What to work on
How many lines in the material below include the string "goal"? Answer with the number only.

++++ Data provided ++++

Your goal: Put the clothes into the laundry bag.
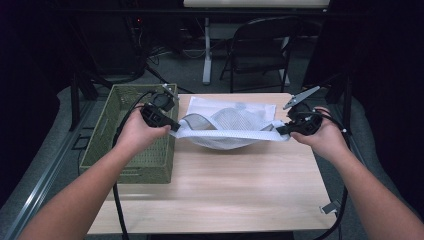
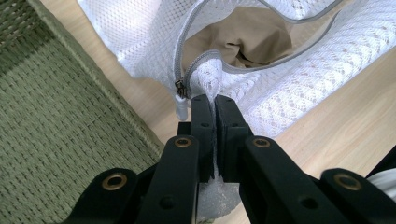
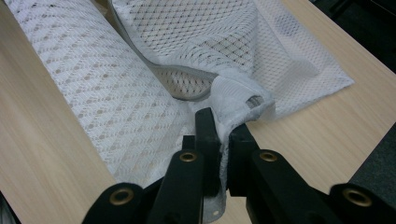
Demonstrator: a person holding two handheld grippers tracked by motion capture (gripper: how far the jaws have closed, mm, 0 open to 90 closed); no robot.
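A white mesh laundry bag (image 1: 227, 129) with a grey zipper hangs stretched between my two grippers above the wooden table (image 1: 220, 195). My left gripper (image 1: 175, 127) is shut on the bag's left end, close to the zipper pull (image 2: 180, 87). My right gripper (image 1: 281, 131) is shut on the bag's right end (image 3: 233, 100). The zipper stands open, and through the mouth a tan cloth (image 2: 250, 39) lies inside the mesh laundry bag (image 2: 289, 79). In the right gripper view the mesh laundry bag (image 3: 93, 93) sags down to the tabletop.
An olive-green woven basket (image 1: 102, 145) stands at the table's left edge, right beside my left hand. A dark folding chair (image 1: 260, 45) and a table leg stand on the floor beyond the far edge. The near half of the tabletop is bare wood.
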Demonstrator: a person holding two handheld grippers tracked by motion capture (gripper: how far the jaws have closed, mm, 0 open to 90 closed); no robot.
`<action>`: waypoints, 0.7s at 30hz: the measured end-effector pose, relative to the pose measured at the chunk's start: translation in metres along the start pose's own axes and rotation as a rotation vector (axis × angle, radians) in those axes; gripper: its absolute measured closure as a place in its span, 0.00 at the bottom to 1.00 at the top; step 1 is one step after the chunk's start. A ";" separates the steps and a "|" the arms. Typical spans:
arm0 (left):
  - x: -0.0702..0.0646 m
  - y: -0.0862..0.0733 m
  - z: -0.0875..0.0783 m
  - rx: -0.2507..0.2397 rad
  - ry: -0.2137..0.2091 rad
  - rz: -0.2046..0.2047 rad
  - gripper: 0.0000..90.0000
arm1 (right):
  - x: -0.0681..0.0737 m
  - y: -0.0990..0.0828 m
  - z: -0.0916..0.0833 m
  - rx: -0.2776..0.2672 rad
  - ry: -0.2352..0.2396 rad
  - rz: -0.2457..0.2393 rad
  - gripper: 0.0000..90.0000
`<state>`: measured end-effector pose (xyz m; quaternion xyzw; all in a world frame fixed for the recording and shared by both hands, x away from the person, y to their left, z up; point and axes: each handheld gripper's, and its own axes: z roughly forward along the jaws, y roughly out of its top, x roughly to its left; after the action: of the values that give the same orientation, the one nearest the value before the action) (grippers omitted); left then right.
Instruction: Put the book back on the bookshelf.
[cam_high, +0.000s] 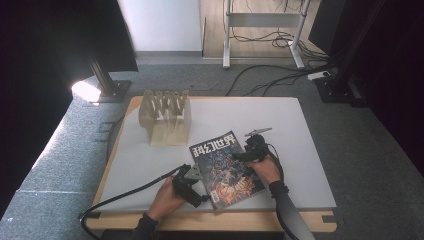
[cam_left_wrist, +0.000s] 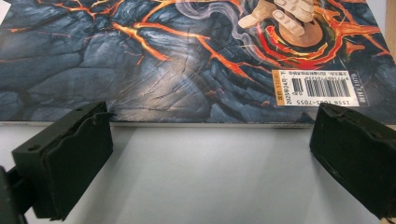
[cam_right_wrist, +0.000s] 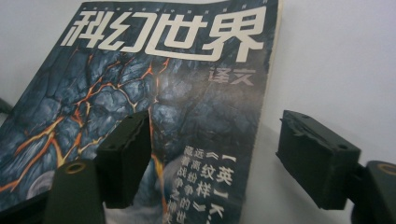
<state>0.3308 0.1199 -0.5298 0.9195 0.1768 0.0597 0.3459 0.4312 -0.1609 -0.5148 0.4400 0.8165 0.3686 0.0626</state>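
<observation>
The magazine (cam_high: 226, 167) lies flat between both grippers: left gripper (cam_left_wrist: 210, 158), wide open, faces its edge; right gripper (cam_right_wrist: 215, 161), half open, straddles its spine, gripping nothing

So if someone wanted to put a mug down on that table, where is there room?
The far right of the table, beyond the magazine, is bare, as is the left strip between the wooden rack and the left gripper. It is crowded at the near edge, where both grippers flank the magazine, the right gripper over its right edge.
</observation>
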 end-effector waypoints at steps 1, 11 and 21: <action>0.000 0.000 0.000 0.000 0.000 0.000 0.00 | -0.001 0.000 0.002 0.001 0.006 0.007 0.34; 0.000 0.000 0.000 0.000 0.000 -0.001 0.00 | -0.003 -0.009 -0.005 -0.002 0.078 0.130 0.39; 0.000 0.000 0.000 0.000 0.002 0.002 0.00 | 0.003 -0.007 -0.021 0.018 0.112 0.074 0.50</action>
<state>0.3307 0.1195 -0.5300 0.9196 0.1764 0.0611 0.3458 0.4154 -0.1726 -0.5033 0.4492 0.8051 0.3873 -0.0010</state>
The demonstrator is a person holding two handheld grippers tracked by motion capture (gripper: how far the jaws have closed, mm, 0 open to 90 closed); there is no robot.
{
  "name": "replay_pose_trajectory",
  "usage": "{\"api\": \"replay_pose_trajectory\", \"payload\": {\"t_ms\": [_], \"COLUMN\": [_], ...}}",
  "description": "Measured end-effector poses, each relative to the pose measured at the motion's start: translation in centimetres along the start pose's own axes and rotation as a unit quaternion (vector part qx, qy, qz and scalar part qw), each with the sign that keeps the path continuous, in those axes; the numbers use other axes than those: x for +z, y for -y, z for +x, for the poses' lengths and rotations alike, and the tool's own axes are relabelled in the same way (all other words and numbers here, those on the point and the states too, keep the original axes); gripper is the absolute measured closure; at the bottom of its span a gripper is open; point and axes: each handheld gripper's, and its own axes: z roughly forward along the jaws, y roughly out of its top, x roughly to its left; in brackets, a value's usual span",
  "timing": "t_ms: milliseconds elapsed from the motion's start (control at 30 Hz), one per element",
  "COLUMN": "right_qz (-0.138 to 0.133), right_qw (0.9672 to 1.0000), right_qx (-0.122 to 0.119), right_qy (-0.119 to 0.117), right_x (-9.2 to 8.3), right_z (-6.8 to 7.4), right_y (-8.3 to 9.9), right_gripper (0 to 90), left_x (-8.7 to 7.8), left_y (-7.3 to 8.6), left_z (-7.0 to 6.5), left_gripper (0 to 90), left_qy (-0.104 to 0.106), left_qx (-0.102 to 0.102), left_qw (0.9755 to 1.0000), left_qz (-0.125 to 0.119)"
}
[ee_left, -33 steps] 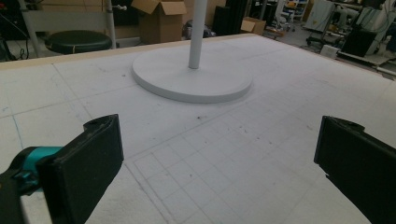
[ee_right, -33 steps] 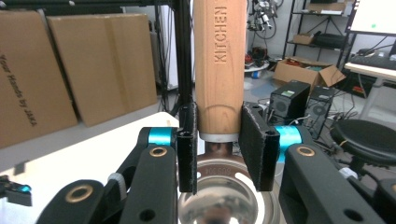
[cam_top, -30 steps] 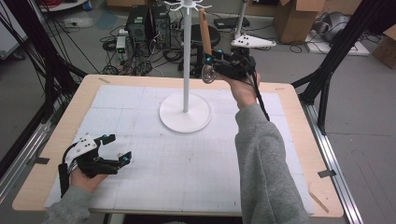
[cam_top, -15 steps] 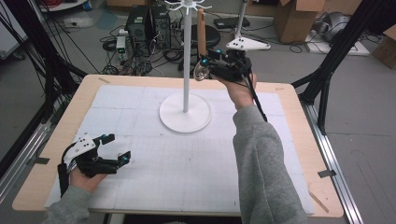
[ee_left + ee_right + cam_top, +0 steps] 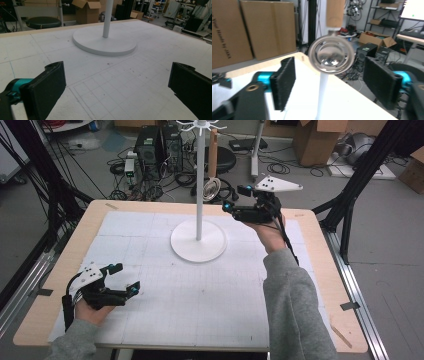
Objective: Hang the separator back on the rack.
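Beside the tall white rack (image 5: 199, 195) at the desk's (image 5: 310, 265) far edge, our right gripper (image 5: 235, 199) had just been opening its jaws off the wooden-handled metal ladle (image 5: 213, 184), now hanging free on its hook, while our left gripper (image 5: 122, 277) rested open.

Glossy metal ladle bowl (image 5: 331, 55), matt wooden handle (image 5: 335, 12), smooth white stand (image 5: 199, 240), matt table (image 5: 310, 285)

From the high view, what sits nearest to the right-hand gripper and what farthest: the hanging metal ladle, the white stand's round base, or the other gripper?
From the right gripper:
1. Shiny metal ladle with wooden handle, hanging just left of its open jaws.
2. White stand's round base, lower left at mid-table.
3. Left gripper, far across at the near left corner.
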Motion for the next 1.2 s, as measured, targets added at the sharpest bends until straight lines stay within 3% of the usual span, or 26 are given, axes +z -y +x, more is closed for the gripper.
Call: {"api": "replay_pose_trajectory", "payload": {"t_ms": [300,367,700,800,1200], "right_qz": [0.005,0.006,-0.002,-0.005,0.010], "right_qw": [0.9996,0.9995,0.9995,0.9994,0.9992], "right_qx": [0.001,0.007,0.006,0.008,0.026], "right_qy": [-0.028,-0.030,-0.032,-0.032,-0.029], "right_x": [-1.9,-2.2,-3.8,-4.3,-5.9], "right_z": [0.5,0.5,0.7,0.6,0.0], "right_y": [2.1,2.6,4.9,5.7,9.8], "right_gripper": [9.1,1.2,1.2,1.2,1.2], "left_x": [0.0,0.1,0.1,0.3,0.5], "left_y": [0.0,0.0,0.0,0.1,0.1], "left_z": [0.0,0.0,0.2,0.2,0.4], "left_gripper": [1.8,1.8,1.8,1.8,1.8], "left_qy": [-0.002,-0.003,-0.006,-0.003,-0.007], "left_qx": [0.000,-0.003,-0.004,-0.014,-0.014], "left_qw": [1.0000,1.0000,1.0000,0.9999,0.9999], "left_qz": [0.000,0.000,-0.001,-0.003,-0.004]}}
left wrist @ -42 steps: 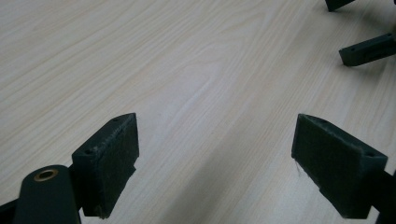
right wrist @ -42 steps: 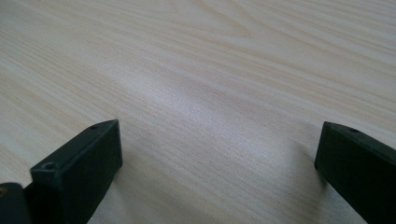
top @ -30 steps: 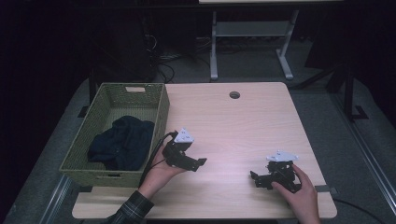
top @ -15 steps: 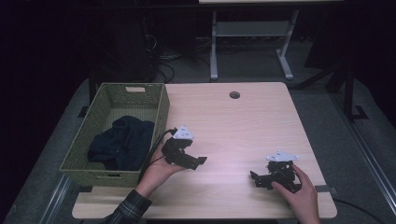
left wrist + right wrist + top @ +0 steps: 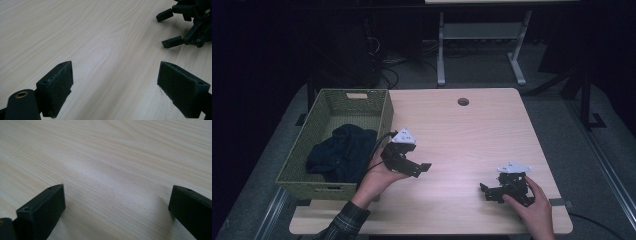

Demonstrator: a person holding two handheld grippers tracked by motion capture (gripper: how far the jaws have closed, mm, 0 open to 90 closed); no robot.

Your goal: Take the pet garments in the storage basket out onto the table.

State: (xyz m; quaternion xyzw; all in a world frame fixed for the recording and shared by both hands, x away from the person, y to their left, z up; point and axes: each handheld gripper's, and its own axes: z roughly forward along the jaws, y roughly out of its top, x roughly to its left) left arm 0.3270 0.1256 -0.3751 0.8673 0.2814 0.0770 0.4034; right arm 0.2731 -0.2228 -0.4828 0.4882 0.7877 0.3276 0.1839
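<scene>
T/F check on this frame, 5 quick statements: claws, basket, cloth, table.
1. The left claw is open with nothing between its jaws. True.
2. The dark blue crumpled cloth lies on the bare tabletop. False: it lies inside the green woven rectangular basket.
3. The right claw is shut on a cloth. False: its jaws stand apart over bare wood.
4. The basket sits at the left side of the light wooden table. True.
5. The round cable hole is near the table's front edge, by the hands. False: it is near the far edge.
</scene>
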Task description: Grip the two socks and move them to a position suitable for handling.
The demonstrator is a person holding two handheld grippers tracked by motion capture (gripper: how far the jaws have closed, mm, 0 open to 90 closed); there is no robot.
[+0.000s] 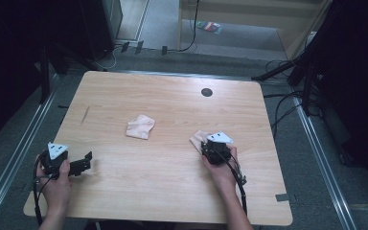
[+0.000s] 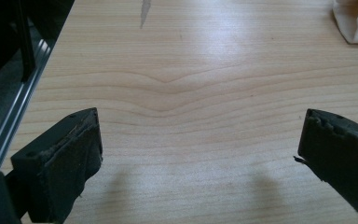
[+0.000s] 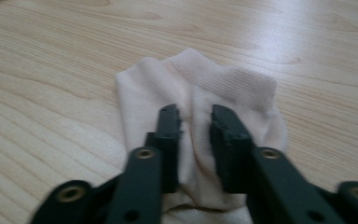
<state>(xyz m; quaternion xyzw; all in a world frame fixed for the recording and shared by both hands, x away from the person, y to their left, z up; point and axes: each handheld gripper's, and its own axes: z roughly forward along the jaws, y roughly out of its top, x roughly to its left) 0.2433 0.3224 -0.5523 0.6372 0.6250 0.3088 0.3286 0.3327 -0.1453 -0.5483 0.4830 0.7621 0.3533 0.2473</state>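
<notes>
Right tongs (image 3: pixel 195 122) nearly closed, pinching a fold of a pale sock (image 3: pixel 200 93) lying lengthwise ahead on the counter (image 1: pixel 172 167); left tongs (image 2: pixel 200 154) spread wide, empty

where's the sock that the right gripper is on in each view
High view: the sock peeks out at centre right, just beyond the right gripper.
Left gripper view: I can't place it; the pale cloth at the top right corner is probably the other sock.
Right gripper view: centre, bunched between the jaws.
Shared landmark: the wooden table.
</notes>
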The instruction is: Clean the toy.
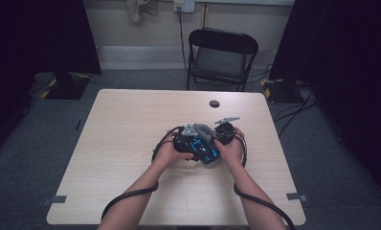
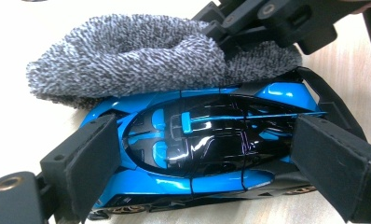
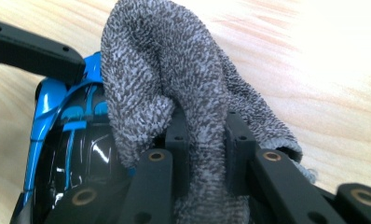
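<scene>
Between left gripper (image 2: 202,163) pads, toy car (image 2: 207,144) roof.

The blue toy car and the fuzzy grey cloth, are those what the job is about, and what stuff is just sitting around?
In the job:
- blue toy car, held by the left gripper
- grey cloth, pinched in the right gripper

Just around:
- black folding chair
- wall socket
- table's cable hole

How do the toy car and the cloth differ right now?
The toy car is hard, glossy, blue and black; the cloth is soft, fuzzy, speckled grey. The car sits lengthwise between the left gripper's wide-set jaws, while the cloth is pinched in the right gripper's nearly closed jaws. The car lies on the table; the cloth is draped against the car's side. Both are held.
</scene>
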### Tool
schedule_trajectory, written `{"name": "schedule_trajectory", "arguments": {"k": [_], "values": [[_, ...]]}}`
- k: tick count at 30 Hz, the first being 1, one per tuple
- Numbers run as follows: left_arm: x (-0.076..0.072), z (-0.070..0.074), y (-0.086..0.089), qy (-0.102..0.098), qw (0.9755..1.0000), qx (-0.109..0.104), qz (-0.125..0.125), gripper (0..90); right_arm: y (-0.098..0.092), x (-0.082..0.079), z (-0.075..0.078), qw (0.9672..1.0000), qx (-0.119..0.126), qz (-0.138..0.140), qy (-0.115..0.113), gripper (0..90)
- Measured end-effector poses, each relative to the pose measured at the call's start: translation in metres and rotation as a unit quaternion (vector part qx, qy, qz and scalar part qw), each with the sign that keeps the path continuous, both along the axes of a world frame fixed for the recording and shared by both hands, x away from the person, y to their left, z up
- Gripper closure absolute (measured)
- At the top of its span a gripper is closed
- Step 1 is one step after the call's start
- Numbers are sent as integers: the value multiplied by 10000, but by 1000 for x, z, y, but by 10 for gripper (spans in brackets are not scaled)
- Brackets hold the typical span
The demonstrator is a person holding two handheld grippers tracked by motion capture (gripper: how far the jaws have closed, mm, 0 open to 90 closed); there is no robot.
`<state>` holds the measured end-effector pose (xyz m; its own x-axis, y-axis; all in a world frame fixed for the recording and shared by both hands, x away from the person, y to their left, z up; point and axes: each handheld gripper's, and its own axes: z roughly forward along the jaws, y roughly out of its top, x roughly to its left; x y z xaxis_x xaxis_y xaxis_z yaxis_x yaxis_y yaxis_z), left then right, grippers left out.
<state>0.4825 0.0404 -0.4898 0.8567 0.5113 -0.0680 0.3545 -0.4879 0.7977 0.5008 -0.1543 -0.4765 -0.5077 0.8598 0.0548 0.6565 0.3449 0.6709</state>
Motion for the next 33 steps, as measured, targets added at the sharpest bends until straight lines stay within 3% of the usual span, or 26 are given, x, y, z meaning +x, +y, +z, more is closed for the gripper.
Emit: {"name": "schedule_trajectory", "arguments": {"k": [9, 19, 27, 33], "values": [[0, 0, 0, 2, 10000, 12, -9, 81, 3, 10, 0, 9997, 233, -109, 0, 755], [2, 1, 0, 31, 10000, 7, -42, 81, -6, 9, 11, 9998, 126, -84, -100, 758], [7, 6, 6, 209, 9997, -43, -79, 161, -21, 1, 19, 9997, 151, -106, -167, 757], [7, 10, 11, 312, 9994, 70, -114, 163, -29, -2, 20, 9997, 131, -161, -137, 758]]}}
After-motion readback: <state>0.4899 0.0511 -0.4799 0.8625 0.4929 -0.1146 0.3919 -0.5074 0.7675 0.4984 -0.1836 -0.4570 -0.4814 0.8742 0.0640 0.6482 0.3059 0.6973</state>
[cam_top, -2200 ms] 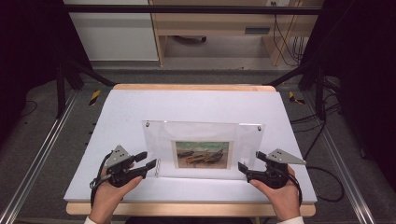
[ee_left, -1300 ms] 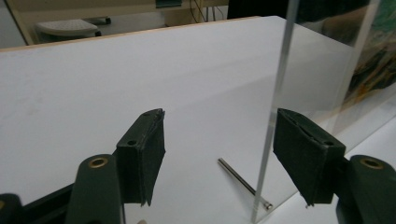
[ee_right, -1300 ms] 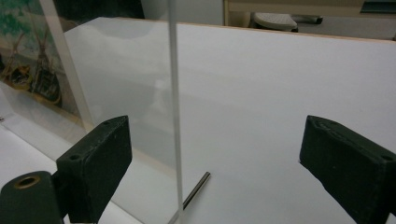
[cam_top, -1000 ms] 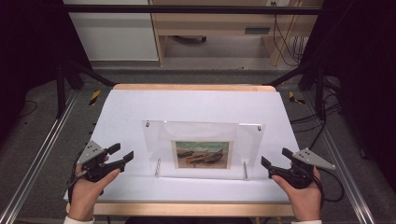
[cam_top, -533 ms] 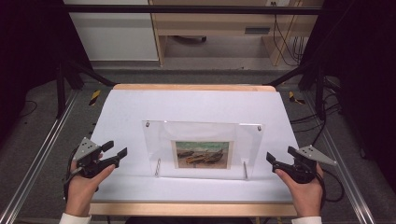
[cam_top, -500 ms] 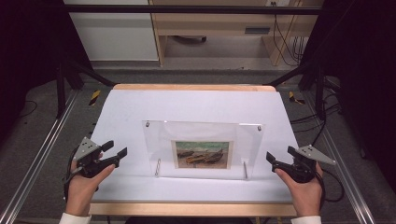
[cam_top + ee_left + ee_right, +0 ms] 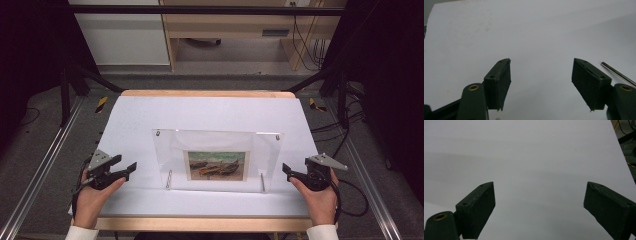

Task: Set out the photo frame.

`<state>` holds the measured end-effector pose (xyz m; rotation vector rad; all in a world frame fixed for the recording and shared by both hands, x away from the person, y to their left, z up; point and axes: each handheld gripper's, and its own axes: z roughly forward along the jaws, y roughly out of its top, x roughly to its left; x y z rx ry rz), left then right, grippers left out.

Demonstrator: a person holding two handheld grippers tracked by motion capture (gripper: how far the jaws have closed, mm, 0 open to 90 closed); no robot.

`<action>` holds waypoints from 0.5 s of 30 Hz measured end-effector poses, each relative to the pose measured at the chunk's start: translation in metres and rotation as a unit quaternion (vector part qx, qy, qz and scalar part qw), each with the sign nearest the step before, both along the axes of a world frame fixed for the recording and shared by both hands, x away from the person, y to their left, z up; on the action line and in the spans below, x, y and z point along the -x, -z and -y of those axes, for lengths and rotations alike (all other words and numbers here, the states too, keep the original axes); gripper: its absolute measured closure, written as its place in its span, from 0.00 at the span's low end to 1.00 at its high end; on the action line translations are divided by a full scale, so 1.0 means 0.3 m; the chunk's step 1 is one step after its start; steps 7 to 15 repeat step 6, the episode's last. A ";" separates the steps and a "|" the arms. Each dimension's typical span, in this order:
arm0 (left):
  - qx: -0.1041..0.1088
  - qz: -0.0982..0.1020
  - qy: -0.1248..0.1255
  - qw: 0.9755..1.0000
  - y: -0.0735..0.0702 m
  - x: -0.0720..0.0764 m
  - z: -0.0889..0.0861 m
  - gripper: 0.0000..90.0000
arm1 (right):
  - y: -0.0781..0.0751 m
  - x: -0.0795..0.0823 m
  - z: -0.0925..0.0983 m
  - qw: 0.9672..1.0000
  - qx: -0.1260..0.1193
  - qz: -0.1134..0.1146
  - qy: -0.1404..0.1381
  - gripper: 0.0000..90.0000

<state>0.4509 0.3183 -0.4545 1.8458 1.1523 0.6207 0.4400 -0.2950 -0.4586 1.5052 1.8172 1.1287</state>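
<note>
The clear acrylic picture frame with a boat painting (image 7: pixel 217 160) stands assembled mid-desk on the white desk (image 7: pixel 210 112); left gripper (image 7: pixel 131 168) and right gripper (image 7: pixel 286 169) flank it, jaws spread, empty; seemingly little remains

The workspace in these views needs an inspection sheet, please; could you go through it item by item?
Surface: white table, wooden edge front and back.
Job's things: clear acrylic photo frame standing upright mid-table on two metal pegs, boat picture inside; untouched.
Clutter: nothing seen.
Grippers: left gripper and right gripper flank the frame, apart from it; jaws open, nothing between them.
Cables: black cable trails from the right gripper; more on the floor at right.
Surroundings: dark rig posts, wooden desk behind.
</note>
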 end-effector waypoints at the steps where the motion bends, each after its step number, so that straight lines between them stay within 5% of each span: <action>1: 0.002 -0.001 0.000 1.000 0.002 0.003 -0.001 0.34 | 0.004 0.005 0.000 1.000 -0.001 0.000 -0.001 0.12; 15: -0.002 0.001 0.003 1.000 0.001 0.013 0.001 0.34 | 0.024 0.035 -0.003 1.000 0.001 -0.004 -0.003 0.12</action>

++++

Reply
2